> Task instructions:
Repeat the records in full and exactly, omitting pictures.

(Entries taken from a collection)
"""

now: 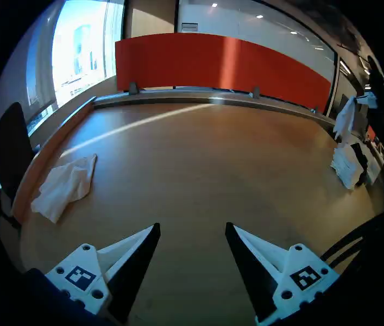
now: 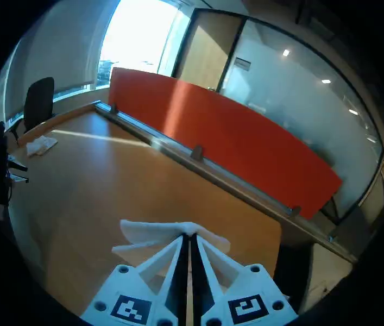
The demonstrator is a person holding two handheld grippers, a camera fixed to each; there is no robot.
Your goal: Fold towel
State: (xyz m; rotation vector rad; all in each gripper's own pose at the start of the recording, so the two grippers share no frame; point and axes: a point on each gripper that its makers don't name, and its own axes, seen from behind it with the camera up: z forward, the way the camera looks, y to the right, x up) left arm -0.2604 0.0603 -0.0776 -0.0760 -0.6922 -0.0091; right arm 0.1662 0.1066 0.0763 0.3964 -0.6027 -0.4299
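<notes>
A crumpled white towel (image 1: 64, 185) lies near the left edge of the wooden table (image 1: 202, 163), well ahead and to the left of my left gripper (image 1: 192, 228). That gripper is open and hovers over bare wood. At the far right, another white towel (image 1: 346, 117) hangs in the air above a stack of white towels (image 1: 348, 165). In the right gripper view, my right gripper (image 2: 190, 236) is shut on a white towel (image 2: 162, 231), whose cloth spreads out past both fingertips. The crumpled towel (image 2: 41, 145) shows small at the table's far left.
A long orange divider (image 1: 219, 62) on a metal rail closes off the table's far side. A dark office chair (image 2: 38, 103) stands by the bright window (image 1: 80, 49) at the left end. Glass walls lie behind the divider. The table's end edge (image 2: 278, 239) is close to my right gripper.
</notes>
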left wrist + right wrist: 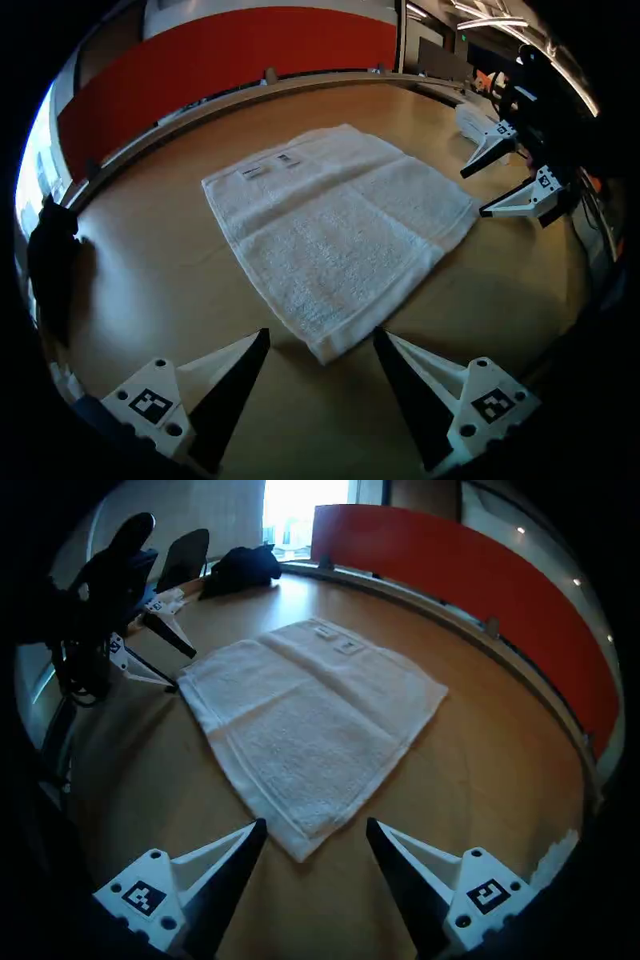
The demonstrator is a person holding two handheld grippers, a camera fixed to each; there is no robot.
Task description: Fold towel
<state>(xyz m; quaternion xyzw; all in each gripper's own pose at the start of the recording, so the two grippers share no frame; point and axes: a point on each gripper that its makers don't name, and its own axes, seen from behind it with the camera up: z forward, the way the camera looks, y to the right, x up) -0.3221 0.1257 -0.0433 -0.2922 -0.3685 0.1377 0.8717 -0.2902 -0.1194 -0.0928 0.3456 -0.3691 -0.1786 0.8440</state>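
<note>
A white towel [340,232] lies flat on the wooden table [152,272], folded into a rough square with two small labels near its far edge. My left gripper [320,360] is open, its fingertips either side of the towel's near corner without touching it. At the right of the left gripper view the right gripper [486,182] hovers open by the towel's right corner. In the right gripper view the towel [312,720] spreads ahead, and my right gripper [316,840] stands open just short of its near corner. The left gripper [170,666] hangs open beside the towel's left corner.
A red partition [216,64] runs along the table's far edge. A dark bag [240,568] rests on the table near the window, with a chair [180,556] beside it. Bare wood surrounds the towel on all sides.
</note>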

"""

> Output of the task:
now: 
now: 
The demonstrator is a person holding two handheld grippers, a camera fixed to each; there is no robot.
Your goal: Fold towel
State: (xyz m; rotation vector rad; all in each gripper's own pose at the start of the recording, so the two grippers share no frame; point and axes: a point on each gripper that its makers don't name, and its own axes, seen from behind it with the camera up: z forward, the way the camera looks, y to the right, x up) left arm -0.2604 0.0603 -0.0776 -0.0760 -0.6922 -0.0091; right arm 0.1662 0.1066 0.0763 0.3964 -0.6027 -0.4299
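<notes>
A crumpled white towel (image 1: 64, 185) lies near the left edge of the wooden table (image 1: 202, 163), well ahead and to the left of my left gripper (image 1: 192, 228). That gripper is open and hovers over bare wood. At the far right, another white towel (image 1: 346, 117) hangs in the air above a stack of white towels (image 1: 348, 165). In the right gripper view, my right gripper (image 2: 190, 236) is shut on a white towel (image 2: 162, 231), whose cloth spreads out past both fingertips. The crumpled towel (image 2: 41, 145) shows small at the table's far left.
A long orange divider (image 1: 219, 62) on a metal rail closes off the table's far side. A dark office chair (image 2: 38, 103) stands by the bright window (image 1: 80, 49) at the left end. Glass walls lie behind the divider. The table's end edge (image 2: 278, 239) is close to my right gripper.
</notes>
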left wrist + right wrist: 
The demonstrator is a person holding two handheld grippers, a camera fixed to each; there is no robot.
Task description: Fold towel
<state>(xyz m; quaternion xyzw; all in each gripper's own pose at the start of the recording, so the two grippers share no frame; point and axes: a point on each gripper that its makers don't name, and its own axes, seen from behind it with the camera up: z forward, the way the camera looks, y to the right, x up) -0.3221 0.1257 -0.0433 -0.2922 -0.3685 0.1377 0.8717 -0.2902 -0.1194 -0.0928 0.3456 -0.3691 -0.1786 0.8440</state>
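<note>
A white towel [340,232] lies flat on the wooden table [152,272], folded into a rough square with two small labels near its far edge. My left gripper [320,360] is open, its fingertips either side of the towel's near corner without touching it. At the right of the left gripper view the right gripper [486,182] hovers open by the towel's right corner. In the right gripper view the towel [312,720] spreads ahead, and my right gripper [316,840] stands open just short of its near corner. The left gripper [170,666] hangs open beside the towel's left corner.
A red partition [216,64] runs along the table's far edge. A dark bag [240,568] rests on the table near the window, with a chair [180,556] beside it. Bare wood surrounds the towel on all sides.
</note>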

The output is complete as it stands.